## Work instruction
Before returning the data, strip out the pictures and keep everything else exactly the same.

--------

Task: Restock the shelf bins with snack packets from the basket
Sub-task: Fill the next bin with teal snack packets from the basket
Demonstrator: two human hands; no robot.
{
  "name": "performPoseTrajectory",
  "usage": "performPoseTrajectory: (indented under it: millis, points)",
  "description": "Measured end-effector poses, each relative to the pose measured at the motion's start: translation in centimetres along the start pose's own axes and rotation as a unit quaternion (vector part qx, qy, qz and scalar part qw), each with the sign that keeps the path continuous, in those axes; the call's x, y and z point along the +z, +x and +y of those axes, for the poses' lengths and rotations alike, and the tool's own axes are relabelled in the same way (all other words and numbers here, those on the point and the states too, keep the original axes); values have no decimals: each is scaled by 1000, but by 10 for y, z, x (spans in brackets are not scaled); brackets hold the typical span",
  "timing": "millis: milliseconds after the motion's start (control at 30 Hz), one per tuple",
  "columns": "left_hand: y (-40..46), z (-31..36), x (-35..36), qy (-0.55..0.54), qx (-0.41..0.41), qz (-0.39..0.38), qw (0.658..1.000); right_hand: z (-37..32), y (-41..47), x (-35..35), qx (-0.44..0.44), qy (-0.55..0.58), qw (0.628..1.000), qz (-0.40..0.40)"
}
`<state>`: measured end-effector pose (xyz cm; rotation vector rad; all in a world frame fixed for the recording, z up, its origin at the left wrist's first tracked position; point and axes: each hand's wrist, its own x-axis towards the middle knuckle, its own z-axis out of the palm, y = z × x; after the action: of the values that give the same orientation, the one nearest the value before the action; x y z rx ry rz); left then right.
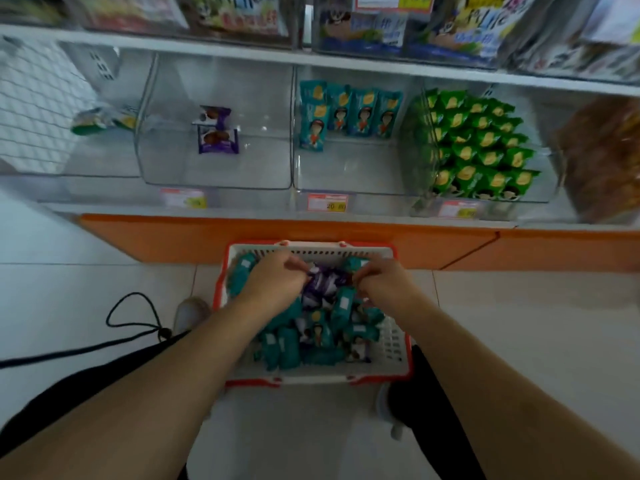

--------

## Solution to the exercise
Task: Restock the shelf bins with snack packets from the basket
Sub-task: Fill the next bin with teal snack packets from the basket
Demonstrator: two human hands; no robot.
{
  "name": "performPoseTrajectory",
  "usage": "performPoseTrajectory: (indented under it: millis, points)",
  "description": "Measured end-effector poses, each relative to the pose measured at the motion's start: translation in centimetres along the start pose's own axes and rotation as a unit quaternion (vector part qx, qy, qz and scalar part qw), each with the sign that keeps the path continuous, in those axes; the call's x, y and z point along the +z, +x and +y of those axes, for the poses' lengths and rotations alike, and the tool's own axes are relabelled in the same way (all other words and numbers here, those on the point and the states too, keep the original axes); values have no decimals: each is scaled by 1000, but by 10 for y, z, x (spans in brackets are not scaled); brackets hold the typical span",
  "timing": "millis: milliseconds after the motion's start (control at 30 Hz), one per tuple",
  "columns": "left_hand: y (-40..46), z (-31..36), x (-35..36), qy (-0.55..0.54), qx (-0.41..0.41), qz (-0.39..0.38), qw (0.658..1.000); right_hand: z (-37..32), y (-41..47), x (-35..35), qx (-0.44..0.44), qy (-0.55..0.58), qw (0.628..1.000), qz (-0.40..0.40)"
}
`<state>`: measured end-effector pose (xyz cm; rotation vector rad; all in a world frame fixed for the recording, z up, its origin at the left wrist's first tracked position; point and axes: each hand's wrist, its own x-axis towards the middle knuckle, its own z-axis out of the palm, y = z × x; after the action: of the values that give the same orientation, the one nearest the value before the action; x y z rx ry rz); left then right.

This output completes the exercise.